Cette dépendance expose la filière à des contraintes logistiques récurrentes. En janvier 2026, des retards de quatre à cinq jours ont ainsi été enregistrés dans le déchargement portuaire de certaines cargaisons de matières premières, accentuant les tensions sur l’approvisionnement. À ces difficultés s’ajoutent des pressions inflationnistes plus larges. L’inflation alimentaire moyenne s’est établie à 7,8 % sur les neuf premiers mois de 2025, pesant directement sur les coûts de production.
Les éleveurs font également face à une hausse marquée des charges annexes. À titre d’exemple, le prix de la balle de paille a atteint 40 à 42 dirhams, contre une fourchette habituelle de 7 à 12 dirhams. Ces évolutions confirment, selon les professionnels, que les tensions actuelles relèvent moins d’un phénomène saisonnier que d’une vulnérabilité structurelle de la filière.

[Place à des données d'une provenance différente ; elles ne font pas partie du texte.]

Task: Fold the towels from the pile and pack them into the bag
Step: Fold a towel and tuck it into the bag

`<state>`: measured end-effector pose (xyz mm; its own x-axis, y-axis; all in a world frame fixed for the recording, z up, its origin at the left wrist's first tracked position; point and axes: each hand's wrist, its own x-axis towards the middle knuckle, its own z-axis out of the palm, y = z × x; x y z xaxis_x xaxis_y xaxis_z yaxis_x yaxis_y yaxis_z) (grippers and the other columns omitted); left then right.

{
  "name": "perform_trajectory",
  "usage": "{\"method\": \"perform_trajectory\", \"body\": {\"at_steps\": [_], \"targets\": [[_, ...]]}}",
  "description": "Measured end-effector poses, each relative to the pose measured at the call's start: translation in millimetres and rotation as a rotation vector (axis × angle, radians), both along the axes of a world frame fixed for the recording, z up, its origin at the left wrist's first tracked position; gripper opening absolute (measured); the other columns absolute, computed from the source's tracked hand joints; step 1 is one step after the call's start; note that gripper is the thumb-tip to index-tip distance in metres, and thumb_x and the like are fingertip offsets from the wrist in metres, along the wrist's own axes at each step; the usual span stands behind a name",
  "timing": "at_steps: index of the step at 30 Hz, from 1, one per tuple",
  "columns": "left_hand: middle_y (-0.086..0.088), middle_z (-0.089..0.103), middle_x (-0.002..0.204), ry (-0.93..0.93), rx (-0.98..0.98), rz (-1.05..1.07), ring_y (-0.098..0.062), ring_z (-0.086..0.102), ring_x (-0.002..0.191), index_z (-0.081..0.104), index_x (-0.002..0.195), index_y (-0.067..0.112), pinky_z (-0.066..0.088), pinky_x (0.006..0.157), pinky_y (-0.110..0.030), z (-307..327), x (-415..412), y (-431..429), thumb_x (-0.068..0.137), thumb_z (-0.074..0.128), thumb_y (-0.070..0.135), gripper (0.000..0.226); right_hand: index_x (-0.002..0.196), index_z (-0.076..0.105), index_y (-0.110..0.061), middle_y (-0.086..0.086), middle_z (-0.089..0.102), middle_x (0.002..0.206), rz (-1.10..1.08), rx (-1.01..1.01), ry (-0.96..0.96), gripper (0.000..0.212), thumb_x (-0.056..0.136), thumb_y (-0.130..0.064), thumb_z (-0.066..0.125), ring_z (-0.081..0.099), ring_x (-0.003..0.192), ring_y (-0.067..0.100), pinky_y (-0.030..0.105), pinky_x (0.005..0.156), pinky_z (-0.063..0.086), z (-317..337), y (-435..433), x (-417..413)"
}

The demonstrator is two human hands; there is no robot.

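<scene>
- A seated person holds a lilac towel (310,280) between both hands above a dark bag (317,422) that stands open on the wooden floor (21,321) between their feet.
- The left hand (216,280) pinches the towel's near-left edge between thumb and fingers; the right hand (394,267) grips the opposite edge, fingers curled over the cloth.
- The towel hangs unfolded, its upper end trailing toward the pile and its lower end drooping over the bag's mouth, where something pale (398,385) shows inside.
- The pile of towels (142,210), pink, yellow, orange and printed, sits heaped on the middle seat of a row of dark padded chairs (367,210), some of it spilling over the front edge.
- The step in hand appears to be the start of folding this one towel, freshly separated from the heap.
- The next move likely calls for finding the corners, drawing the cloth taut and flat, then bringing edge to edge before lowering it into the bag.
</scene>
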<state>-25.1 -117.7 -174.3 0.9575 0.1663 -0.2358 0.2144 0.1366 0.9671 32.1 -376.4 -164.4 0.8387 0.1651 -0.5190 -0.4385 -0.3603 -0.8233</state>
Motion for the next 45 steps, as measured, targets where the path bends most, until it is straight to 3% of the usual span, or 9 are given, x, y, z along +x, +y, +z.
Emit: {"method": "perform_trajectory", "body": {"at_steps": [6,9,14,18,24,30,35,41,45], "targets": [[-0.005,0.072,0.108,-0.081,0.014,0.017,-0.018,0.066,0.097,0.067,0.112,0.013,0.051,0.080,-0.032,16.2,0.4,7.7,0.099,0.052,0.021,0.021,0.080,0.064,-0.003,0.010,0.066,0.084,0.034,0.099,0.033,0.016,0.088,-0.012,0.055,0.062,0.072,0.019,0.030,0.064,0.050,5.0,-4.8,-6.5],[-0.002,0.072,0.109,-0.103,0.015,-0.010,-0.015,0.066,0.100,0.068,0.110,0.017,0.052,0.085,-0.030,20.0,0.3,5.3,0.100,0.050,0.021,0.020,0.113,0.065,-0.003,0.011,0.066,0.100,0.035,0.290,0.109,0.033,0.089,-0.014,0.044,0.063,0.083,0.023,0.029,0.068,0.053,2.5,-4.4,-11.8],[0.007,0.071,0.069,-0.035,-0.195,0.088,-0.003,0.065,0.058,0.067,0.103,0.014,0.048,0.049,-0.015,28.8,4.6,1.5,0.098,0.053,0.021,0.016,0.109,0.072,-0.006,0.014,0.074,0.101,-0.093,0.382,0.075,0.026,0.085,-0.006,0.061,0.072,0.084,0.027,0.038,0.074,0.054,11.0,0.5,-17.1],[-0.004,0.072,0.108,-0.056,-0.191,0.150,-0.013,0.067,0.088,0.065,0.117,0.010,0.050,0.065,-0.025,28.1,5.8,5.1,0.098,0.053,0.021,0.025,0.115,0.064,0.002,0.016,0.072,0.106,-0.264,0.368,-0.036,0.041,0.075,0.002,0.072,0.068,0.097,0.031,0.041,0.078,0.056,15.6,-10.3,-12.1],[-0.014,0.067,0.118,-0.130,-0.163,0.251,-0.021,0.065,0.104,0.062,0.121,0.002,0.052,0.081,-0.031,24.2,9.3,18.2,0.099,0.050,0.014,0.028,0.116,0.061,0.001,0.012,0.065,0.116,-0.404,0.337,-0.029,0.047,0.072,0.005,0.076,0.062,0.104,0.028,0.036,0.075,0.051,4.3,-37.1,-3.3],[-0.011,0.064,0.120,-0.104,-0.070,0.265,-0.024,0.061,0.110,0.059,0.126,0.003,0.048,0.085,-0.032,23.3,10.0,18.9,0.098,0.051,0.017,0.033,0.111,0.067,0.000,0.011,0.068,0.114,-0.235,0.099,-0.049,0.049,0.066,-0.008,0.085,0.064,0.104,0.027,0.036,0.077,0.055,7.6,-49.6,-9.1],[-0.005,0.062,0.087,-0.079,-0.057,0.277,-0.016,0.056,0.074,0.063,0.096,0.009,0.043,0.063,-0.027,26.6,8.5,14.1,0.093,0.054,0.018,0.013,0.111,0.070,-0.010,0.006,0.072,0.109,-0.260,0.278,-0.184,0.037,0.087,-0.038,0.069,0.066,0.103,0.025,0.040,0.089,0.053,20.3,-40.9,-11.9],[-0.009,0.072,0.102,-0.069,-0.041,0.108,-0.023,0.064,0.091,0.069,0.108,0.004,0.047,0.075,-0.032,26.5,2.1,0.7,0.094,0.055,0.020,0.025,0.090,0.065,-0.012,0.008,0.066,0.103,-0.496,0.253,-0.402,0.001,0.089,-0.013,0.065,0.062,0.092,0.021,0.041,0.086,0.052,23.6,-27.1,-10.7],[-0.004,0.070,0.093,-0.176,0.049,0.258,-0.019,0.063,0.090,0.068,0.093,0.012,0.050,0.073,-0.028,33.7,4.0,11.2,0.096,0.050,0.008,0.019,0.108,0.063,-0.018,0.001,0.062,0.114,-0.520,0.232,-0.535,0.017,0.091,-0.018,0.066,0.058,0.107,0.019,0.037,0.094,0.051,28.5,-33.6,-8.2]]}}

Cette situation revêt une importance particulière dans la mesure où la volaille constitue une composante essentielle du régime alimentaire des ménages, se substituant largement à la viande rouge, dont les prix demeurent élevés. Pour une large frange de la population, la viande blanche représente la principale source de protéines animales. Toute perturbation durable de la chaîne de production ou d’approvisionnement pourrait ainsi se traduire par une hausse des prix et un impact direct sur le pouvoir d’achat, notamment durant le mois de Ramadan.